Whenever any person has failed to comply with a
preliminary order of reinstatement or a final order or the terms of a
settlement agreement, the Secretary may file a civil action seeking
enforcement of the order in the United States district court for the
district in which the violation was found to occur.
§ 1978.114 Statutory time periods.
The time requirements imposed on the Secretary by these
regulations are directory in nature. While every effort will be made to
meet these requirements, there may be instances when it is not possible
to meet these requirements.

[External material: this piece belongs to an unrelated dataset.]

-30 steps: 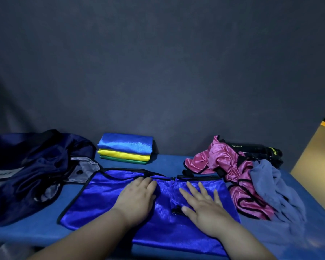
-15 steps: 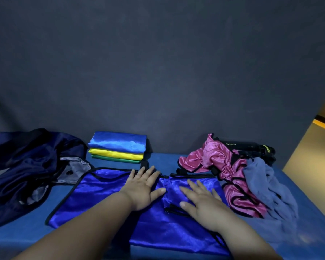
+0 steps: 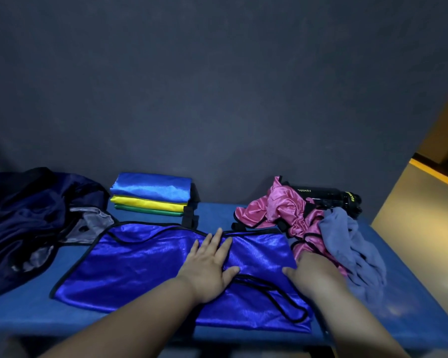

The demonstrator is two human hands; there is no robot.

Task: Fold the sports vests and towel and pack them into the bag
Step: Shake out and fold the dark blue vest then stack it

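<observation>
The blue vest (image 3: 145,264) lies spread flat on the near middle of the table (image 3: 398,293), the left hand (image 3: 210,267) pressing its centre, fingers (image 3: 217,239) straight. The right hand (image 3: 313,275) sits at the vest's right edge, fingertips hidden, so I cannot tell if it grips the hem. Best anchor with the left palm and carry the right side across, edges matched.

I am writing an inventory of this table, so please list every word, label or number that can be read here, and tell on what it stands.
"FUXING": white letters on the black object behind the pink vest; they appear mirrored, so the reading is not sure.
The yellow print at that object's right end: too blurred to read.
No other text can be read.
</observation>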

Failure to meet these requirements does not
invalidate any action by the Assistant Secretary or Secretary under
section 405.
§ 1978.115 Special circumstances; waiver of
rules.
In special circumstances not contemplated by the
provisions of these rules, or for good cause shown, the judge or the
Secretary on review may, upon application, after three days notice to
all parties and intervenors, waive any rule or issue such orders as
justice or the administration of section 405 requires.